Pour Ben Starr, le jeu vidéo commence à s’enfermer dans une routine où l’on recycle trop volontiers ce qui a déjà marché au lieu de miser sur des créations neuves. Porté par l’impact de Clair Obscur: Expedition 33, l’acteur estime que 2026 devrait être l’année des licences originales, pas celle d’une nouvelle tournée de suites et de nostalgie sous vide.
L’industrie du divertissement adore les valeurs sûres, et le jeu vidéo n’échappe évidemment pas à cette logique. Les franchises s’étirent, les suites s’empilent, les succès d’hier reviennent sous une forme à peine retouchée, et les éditeurs continuent de s’abriter derrière des noms déjà rentables. Pourtant, il suffit parfois d’une oeuvre totalement nouvelle pour rappeler qu’un public existe encore pour autre chose qu’un éternel recyclage. Aux yeux de Ben Starr, Clair Obscur: Expedition 33 a précisément joué ce rôle. L’acteur britannique, révélé à grande échelle avec Final Fantasy XVI, considère que le percée du RPG en 2025 démontre qu’une création originale peut encore frapper plus fort qu’une simple continuation. C’est de là que vient son idée, formulée sans détour : « en 2026, ce sont les licences originales qui devraient régner. »

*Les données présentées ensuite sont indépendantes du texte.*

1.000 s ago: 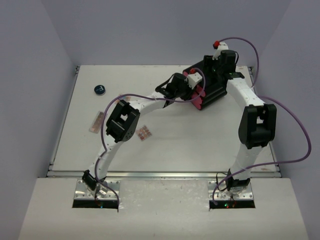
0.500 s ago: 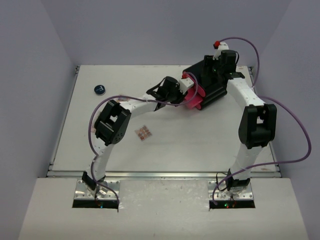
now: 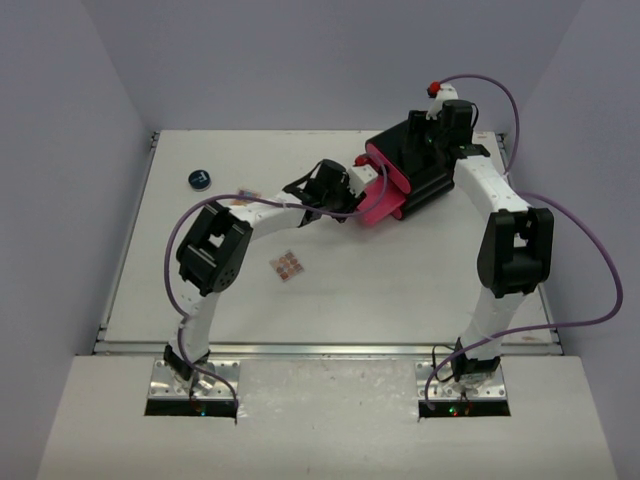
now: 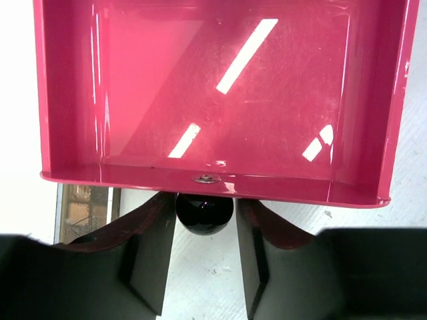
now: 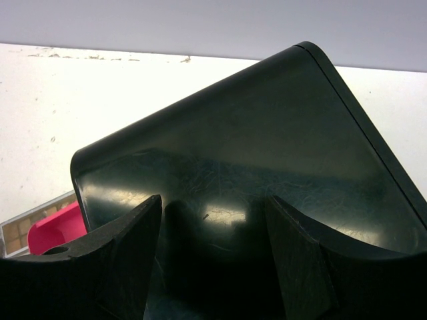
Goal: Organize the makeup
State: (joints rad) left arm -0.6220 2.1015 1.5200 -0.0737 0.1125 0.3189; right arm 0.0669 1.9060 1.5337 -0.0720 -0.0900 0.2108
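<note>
My left gripper [image 3: 348,190] is shut on the black knob [image 4: 204,213] of a pink drawer [image 4: 220,93], which is empty and stands pulled out of the black box [image 3: 418,165]. My right gripper [image 5: 213,207] is open, its fingers resting on the box's black top [image 5: 267,133]. A tan-pink palette [image 3: 288,266] lies in the middle of the table. Another palette [image 3: 246,197] lies partly under the left arm and also shows in the left wrist view [image 4: 83,213]. A round dark-blue jar [image 3: 200,179] sits at the far left. No sticks or compact show.
The white table [image 3: 400,290] has a raised metal rim along its near edge [image 3: 330,347]. The left arm's elbow [image 3: 208,250] hangs over the left part of the table. A palette's edge [image 5: 27,227] and a pink drawer front [image 5: 57,227] show beside the box.
</note>
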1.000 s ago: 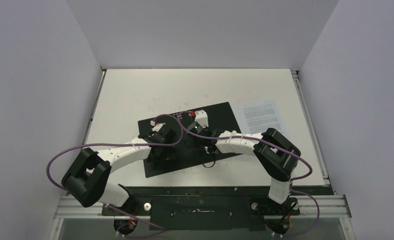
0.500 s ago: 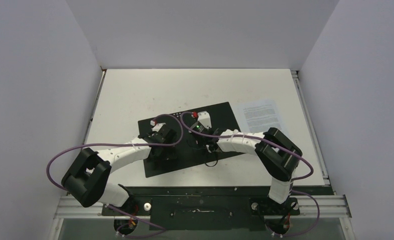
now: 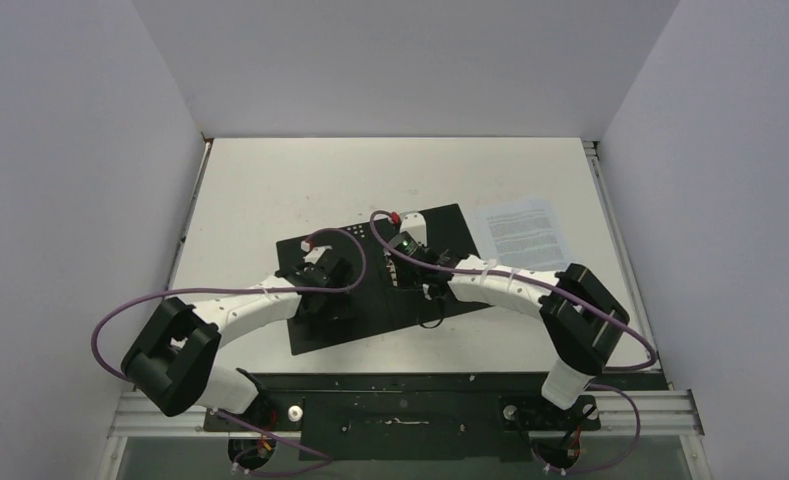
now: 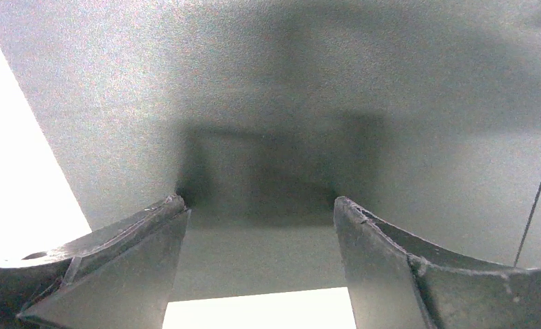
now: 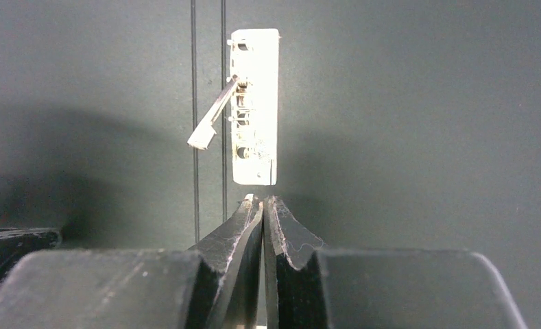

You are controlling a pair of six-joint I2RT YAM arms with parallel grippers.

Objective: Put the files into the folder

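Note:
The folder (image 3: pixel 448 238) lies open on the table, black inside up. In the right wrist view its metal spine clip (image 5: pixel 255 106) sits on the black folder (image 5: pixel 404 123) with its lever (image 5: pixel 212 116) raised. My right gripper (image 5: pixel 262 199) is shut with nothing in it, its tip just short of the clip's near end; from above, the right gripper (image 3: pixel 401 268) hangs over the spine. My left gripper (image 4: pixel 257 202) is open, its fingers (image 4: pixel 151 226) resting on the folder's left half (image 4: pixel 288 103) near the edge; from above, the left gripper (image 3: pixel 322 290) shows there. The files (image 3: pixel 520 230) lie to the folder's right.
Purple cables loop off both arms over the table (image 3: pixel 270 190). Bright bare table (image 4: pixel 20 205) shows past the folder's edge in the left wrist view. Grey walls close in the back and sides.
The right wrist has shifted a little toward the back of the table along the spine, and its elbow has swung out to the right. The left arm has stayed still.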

Starr a tenu ces propos lors d’un panel à l’Emerald City Comic-Con 2026, alors qu’on l’interrogeait sur Expedition 33 et sur Verso, l’un des personnages majeurs qu’il interprète dans le jeu. Mais au lieu de se limiter à une réponse convenue pour les fans, il a profité de l’occasion pour élargir le sujet et parler de l’état créatif du secteur. Selon lui, beaucoup trop de studios et d’éditeurs continuent de se réfugier dans des marques connues, des schémas familiers et des solutions rassurantes, là où ils devraient consacrer davantage d’énergie à inventer de nouveaux univers, de nouveaux récits et de nouvelles figures marquantes.
Il aime lui aussi les vieilles sagas, mais refuse que l’industrie tourne en rond
Ce qui rend sa prise de position plus intéressante, c’est qu’il ne parle pas comme quelqu’un qui mépriserait les grandes licences historiques. Au contraire. Il a lui-même participé à l’une des séries les plus installées du médium avec Final Fantasy XVI, et il a déjà affiché son attachement à Legacy of Kain, franchise culte laissée en sommeil depuis des années. Il a même reconnu qu’il adorerait y prendre part si elle revenait un jour. Mais il a aussitôt précisé que cette envie personnelle ne changeait rien à son diagnostic général. Souhaiter le retour d’une saga aimée est une chose. Construire toute une industrie sur le réflexe de regarder en arrière en est une autre.
Il a également pris soin de ne pas présenter son discours comme une attaque contre les grandes séries encore capables d’évoluer. Il a cité Resident Evil en exemple, en soulignant que si la franchise reste puissante après plus de vingt ans d’existence, c’est justement parce que Capcom a su la réinventer au lieu de simplement la laisser vivre sur son nom. Malgré cela, Starr a été très clair sur ce qu’il aimerait voir émerger. Plutôt que de rejoindre la prochaine résurrection d’une marque déjà célèbre, il préférerait participer au « prochain Clair Obscur ». Comme il l’a résumé lui-même : « créons des personnages originaux… c’est vers cela qu’il faudrait tendre. »
Cette sortie intervient à un moment où le haut du marché reste dominé par les suites, les remakes, les remasters, les portages et les versions remises au goût du jour de jeux parfois encore récents. En face, ce sont souvent les studios plus modestes et les créateurs les moins frileux qui prennent le risque d’idées réellement neuves. C’est ce qui donne aux propos de Starr un peu plus de portée qu’une simple phrase lâchée en convention. Il ne se contente pas de célébrer le succès d’un RPG. Il met le doigt sur une industrie qui paraît de plus en plus incertaine de sa propre identité, et il suggère que la meilleure issue n’est peut-être pas de chercher la prochaine répétition rentable, mais bien la prochaine vraie surprise.